Modern disks fail about once every 137 years on average (0.72993% chance of any single drive failure per year) so usually RAID 5 is OK but there is a time between when the failure occurs and the failed disk is replaced (TTR – Time to Repair) and the protection is recovered when our data is at risk.
That is what happened in the case in Martin’s blog, the second drive failed during the TTR and before the protection could be recovered. The chances of having the second drive failure in a single 8 drive RAID group during the 24 hours following the first failure are remote (I think I am right in saying is about 0.00014% or one failure in 7,144 years)?
The chance of catastrophic failure escalates with the TTR, the length of time it takes to replace the disk and have it recover. Some designs use a hot spare disk that can be brought into play straight away and then we just have 8 hours or so of recovery rebuild time (or longer on large slow disks such as 1 or 2TB SATA). Other designs use RAID 6 that have two data protection disks and can recover from two disk failures in the same RAID group with no data loss. Lose three disks on RAID 6 (that would be most clumsy and very unlucky) and we lose data.
We didn’t have RAID 6 in this case and the second drive did fail and it caused data loss. Even though the disks were (apparently) part of a bad batch, my operational experience tells me that there is another issue at play here.
I sense that this double drive failure probably means that the guys using the array didn’t notice the first disk had failed and get it replaced thereby allowing recovery to happen. So the array was running without protection for a longish while and then the second disk failed, ouch!
This sort of thing is not unusual in a development or unstructured environment or even when sytems management is misconfigured. I have seen the same thing happen with dual power supplies in servers and network switches and also in network links. If a piece of infrastructure is not being proactively maintained it WILL eventually fail, it’s just a matter of maths.
The sort of stupid problems that cause this are: dial home equipment that is misconfigured, problems with the phone line, switched off modem, misconfigured instrumentation and firewalls blocking SNMP traffic.
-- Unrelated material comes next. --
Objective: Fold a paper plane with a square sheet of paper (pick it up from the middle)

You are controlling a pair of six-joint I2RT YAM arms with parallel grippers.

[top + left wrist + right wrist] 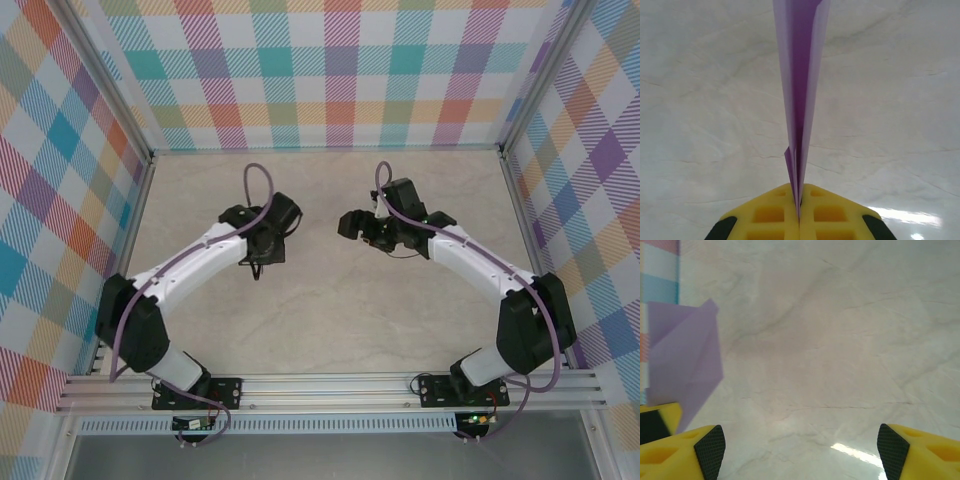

Of course there is always the administrator being on holiday, weekends, public holidays and change of staff. Catastrophic failure is almost always caused by something really simple and stupid.
The single biggest weakness in storage, is the storage administrator, if we rely on humans they sometimes screw up. Perhaps systems that automatically recover from drive failure such as Direct Data’s WOS and IBM’s XIV without humans are likely to be more reliable in the real world.